§ **What you need to do**:
Report the number of lines below in which the word "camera" occurs. Nothing else is needed.

§ **Stored data**:
=== Section Start ===
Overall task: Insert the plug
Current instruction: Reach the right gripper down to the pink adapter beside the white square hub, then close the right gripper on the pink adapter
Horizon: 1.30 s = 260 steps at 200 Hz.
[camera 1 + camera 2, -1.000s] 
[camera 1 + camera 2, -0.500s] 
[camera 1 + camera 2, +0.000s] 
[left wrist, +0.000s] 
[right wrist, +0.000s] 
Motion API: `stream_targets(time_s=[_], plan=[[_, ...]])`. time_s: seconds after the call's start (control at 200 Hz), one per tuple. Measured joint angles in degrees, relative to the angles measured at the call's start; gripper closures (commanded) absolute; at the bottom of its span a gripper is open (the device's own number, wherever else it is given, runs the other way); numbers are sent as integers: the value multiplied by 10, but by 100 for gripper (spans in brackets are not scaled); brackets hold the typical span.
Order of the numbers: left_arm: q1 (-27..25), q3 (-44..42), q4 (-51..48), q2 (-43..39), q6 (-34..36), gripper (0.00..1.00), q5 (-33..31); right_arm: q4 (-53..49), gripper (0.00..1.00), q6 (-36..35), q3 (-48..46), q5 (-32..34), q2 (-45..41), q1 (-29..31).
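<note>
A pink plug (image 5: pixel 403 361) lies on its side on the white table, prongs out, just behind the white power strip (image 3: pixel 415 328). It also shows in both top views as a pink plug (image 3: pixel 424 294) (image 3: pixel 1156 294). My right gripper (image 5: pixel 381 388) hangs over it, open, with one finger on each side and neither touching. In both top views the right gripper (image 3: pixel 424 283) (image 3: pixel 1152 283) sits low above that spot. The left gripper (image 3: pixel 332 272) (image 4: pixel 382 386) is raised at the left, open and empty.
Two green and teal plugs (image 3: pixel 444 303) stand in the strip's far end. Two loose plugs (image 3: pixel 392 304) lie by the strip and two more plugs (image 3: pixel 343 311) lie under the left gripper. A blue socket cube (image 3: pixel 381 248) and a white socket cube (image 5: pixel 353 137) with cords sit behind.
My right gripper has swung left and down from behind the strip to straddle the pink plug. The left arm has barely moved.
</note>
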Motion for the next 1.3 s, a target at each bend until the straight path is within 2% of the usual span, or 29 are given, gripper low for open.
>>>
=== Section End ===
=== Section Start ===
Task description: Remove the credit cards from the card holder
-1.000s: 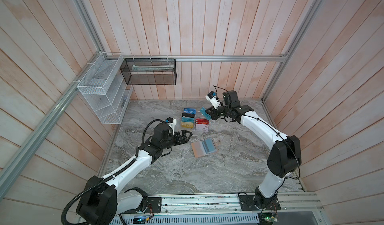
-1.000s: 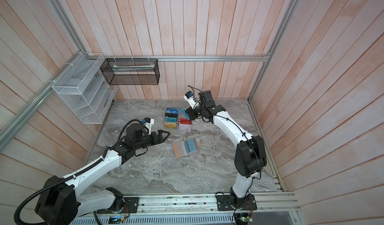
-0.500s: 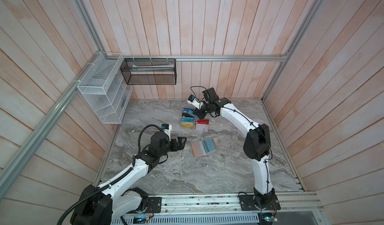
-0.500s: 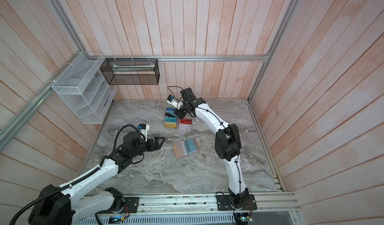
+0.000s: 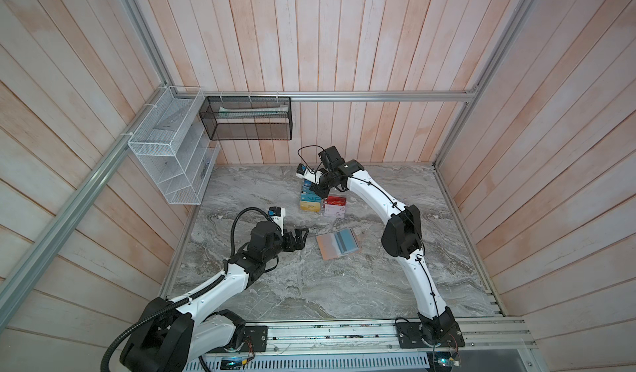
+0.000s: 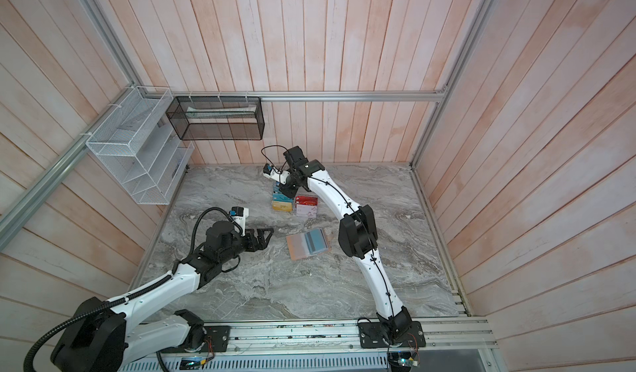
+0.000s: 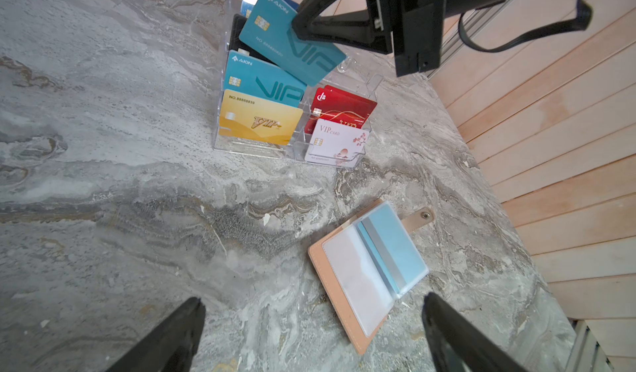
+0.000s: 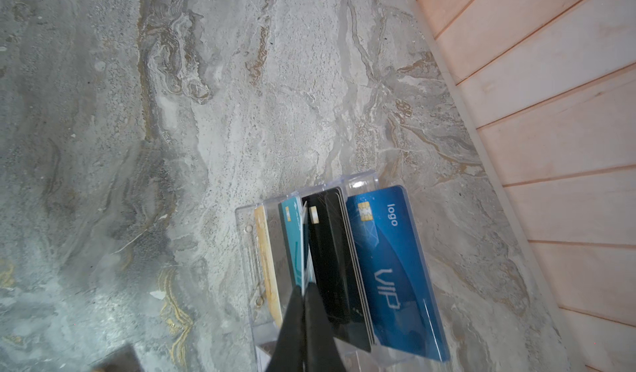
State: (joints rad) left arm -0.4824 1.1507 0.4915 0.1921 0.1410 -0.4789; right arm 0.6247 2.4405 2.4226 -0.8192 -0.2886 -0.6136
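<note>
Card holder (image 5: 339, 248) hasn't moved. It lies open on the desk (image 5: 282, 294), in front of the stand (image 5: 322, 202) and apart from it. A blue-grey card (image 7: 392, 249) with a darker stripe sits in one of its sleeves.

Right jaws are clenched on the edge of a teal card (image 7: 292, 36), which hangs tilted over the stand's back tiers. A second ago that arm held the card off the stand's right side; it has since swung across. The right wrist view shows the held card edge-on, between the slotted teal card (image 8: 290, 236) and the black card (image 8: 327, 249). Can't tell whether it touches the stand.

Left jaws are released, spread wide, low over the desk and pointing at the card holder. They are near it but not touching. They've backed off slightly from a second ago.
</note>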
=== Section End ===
§ **Answer section**:
3